Below are the records to transcribe exactly; do not include any images.

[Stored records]
▶

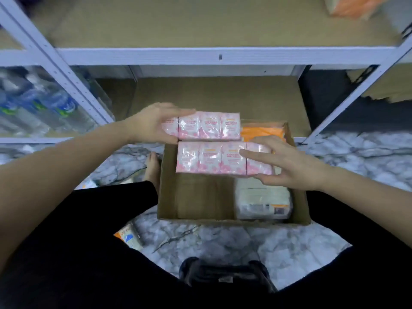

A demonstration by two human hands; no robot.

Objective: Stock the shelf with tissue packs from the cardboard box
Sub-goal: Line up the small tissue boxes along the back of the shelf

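Note:
My left hand (151,123) grips the left end of a pink tissue pack (208,126), a wrapped row of small packets, held above the far edge of the cardboard box (169,197). My right hand (287,162) holds a second pink tissue pack (214,158) by its right end, just nearer to me, over the open box. Inside the box lie an orange pack (263,132) at the far right and a white pack (263,202) at the near right. The lower shelf board (218,97) lies just beyond the box.
The white metal shelf frame (220,55) crosses the view, with an upper board holding an orange pack (354,5) at the far right. Water bottles (40,103) fill the left bay. A small orange-and-white packet (128,237) lies on the marble floor near my knee.

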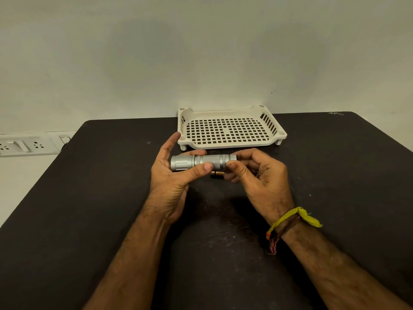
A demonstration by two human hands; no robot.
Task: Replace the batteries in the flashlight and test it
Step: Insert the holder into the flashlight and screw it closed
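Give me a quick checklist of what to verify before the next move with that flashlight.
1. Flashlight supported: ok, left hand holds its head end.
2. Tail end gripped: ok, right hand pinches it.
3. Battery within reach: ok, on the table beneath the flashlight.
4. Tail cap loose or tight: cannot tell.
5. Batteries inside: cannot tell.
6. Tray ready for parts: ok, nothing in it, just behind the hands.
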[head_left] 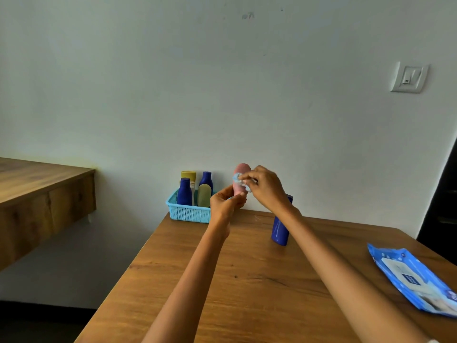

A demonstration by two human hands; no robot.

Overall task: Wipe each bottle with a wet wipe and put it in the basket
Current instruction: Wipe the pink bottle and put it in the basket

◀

[Completed task]
A demonstration by two human hands; no robot.

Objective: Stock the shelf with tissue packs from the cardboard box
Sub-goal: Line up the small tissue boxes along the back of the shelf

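Note:
My left hand (151,123) grips the left end of a pink tissue pack (208,126), a wrapped row of small packets, held above the far edge of the cardboard box (169,197). My right hand (287,162) holds a second pink tissue pack (214,158) by its right end, just nearer to me, over the open box. Inside the box lie an orange pack (263,132) at the far right and a white pack (263,202) at the near right. The lower shelf board (218,97) lies just beyond the box.
The white metal shelf frame (220,55) crosses the view, with an upper board holding an orange pack (354,5) at the far right. Water bottles (40,103) fill the left bay. A small orange-and-white packet (128,237) lies on the marble floor near my knee.
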
A demonstration by two human hands; no robot.
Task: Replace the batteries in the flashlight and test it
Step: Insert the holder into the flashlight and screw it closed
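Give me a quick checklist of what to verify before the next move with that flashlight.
1. Flashlight supported: ok, left hand holds its head end.
2. Tail end gripped: ok, right hand pinches it.
3. Battery within reach: ok, on the table beneath the flashlight.
4. Tail cap loose or tight: cannot tell.
5. Batteries inside: cannot tell.
6. Tray ready for parts: ok, nothing in it, just behind the hands.
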[head_left] 

A demonstration by two human hands; no robot.

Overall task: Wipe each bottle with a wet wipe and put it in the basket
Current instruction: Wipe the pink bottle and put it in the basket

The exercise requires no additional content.